= Greenfield, Queens County =

Community in Nova Scotia, Canada

 Greenfield is a community in the Canadian province of Nova Scotia, located in the Region of Queens Municipality. The sawmill in Greenfield, founded in 1832, is one of the oldest family-run sawmill businesses in North America. Until 1850 the region was occupied mostly by the Mi'kmaq of the Algonquin tribe, who seasonally settled the area below the lakes on either side of what is now called the Medway River and was known by the Mi'kmaq as Wigadoon.

==Population==

In the last Statistics Canada census in 2011, Greenfield had a population of 961. This was a 30.2% higher than the previous census in 2001. In 2011 21.2% of the population was under the age of 20 and 16.6% was 65 years or older.

==History==

Before the European settlers came in the early 1800s Greenfield was used exclusively as a seasonal hunting and fishing ground by the Mi'kmaq, who had settled the valley on either side of the river.
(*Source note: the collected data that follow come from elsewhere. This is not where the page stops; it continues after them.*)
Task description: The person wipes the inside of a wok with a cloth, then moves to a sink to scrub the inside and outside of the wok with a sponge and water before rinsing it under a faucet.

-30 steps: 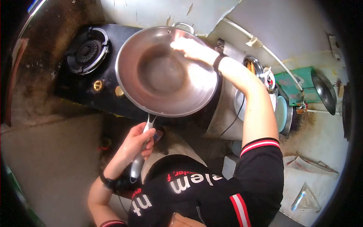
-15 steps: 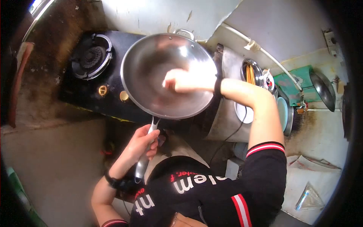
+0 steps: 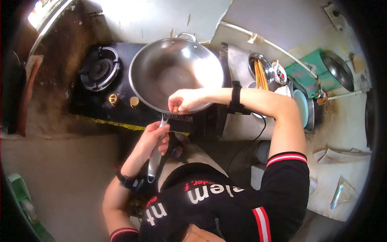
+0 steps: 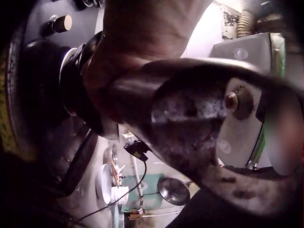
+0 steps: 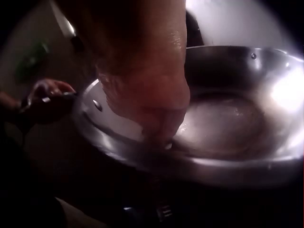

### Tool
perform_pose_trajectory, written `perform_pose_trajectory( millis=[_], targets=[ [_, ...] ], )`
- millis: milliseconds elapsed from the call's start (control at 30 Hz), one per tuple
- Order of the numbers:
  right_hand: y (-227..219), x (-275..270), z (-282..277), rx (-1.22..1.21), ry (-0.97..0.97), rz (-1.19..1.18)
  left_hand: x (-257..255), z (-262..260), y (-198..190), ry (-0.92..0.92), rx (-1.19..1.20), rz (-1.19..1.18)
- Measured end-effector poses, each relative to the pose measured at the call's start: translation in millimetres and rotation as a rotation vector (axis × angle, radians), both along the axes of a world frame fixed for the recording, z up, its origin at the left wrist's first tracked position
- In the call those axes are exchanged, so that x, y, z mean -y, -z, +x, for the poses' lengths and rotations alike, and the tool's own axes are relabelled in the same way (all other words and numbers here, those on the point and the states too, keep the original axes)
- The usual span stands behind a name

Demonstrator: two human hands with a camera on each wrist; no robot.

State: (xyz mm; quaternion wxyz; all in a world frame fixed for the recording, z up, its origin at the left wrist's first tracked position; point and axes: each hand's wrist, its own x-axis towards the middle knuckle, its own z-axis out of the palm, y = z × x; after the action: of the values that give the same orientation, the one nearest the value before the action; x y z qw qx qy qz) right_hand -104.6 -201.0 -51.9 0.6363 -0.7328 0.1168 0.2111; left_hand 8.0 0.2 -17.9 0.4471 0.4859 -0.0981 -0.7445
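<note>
A wide steel wok sits on the black stove, its inside also in the right wrist view. The left hand grips its long handle; the left wrist view shows the handle close up. With fingers curled down, the right hand touches the wok's near inner wall beside the handle joint. In the right wrist view the right hand covers part of the rim, and whether anything small lies under its fingertips cannot be told.
A second burner and two gold knobs lie left of the wok. On the right stand a steel bowl with chopsticks, a light-blue basin and a hanging dark pan. A black cable hangs off the counter.
The right hand has moved from the wok's far right wall across the inside to the near rim. The left hand keeps its grip on the handle. The head view has shifted slightly.
</note>
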Motion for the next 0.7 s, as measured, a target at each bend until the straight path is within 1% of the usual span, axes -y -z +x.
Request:
perform_pose_trajectory(
  millis=[33, 100, 133, 200, 233, 300, 333, 367, 400, 433, 467, 500, 533, 567, 600, 633, 667, 700],
  targets=[
    [-9, 6, -2, -0.009, -0.057, -0.006, 0, 0, 2, -0.011, 0.000, -0.014],
    [-33, 9, -19, 0.064, 0.109, 0.163, -1, 3, 3, 0.028, 0.019, -0.045],
    [-43, 8, -31, 0.084, 0.123, 0.154, -2, 3, 4, 0.023, -0.010, -0.067],
    [-60, 1, -63, 0.364, 0.532, 0.548, -7, 5, 7, 0.040, -0.075, -0.108],
    [-67, -3, -81, 0.435, 0.600, 0.597, -11, 7, 14, 0.029, -0.116, -0.145],
    [-67, -9, -125, 0.536, 0.692, 0.561, -15, -1, 12, -0.064, -0.155, -0.137],
    [-63, -13, -148, 0.625, 0.752, 0.614, -18, -5, 13, -0.102, -0.114, -0.124],
    [-57, -20, -172, 0.685, 0.829, 0.704, -21, -6, 15, -0.137, -0.074, -0.111],
    [-49, -27, -195, 0.757, 0.898, 0.744, -24, -5, 23, -0.122, -0.202, -0.159],
    [-41, -37, -219, 0.837, 0.967, 0.777, -29, 2, 46, -0.095, -0.231, -0.242],
    [-28, -51, -241, 0.887, 1.140, 0.837, -37, 12, 81, -0.118, -0.087, -0.221],
    [-19, -63, -269, 0.884, 1.258, 0.856, -41, 12, 104, -0.042, -0.306, -0.280],
    [0, -76, -293, 0.923, 1.382, 0.759, -46, 13, 118, -0.019, -0.302, -0.192],
    [20, -92, -323, 0.956, 1.514, 0.654, -49, 10, 146, -0.130, -0.222, -0.050],
    [32, -116, -354, 0.948, 1.688, 0.619, -15, -4, 151, -0.011, -0.230, -0.038],
    [47, -138, -384, 0.929, 1.844, 0.596, 6, -26, 158, 0.093, -0.190, -0.044],
    [85, -154, -419, 0.989, 1.928, 0.576, 31, -54, 156, 0.175, -0.146, -0.057],
    [86, -178, -443, 1.030, 2.144, 0.568, 44, -64, 162, 0.239, -0.105, -0.072]
  ],
)
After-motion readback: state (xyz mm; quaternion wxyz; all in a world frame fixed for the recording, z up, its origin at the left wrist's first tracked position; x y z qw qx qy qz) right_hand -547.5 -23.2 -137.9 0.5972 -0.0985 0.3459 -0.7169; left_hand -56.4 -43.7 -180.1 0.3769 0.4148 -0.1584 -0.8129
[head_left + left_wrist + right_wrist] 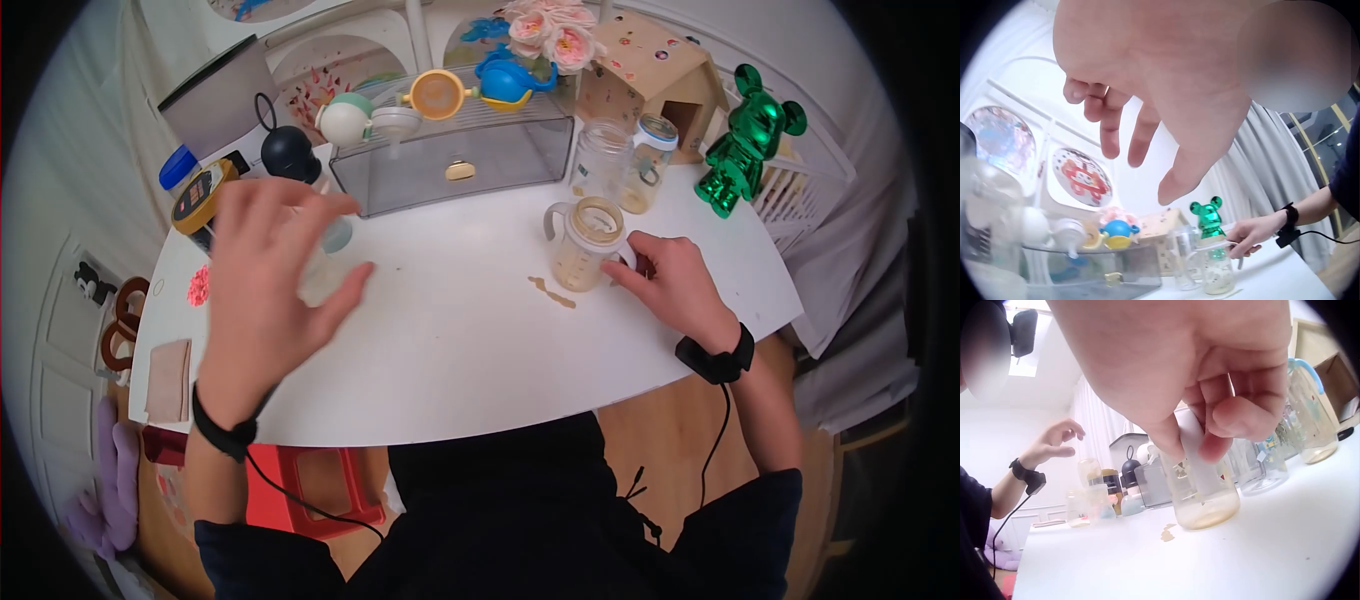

The Mi'kmaq called the area Ponhook until the name was changed to Greenfield in 1850 by European settlers. In the early 1830s the Jesuits began travelling to the area to convert indigenous tribes to Christianity. They built a chapel in 1859 near the lake pool at the head of the river, but it was never completed. In 1840 the Government of Canada designated a reserve on the west side of the river chiefly for a burial ground and chapel.

Besides the Jesuits, the first European settler to come to the area was Samuel Hunt Sr (1792–1872), who persuaded the natives to let him settle there by trading large amounts of liquor from his bootlegging operation. The second settler to arrive was Gorham Freeman (1803–1881), and in 1832 the first "single" saw mill was established at the head of the falls on the river.

==Tourism and industry==

Forestry and recreation are the main industries of the area. The Freeman Lumber mill employs approximately 160 men and women. Two local stores, a recreation centre, an RV park and a campground also employ small numbers of workers. A small airport just outside the village converted its runway into a dragway, and each weekend in summer tournaments are held there, under the auspices of the Greenfield Dragway Nova Scotia Drag Racing Association. The Region of Queens Municipality attempted to sell the airport in 2022, but the sale did not proceed and the following year a flying club and the drag racing association signed 20-year leases.

The area's population increases in summer with an influx of tourists to cottages and summer homes on the lake, as well as fishermen and deer hunters in the fall. A planked salmon supper is held by the local volunteer fire department, and another by the local recreation society, in July and September.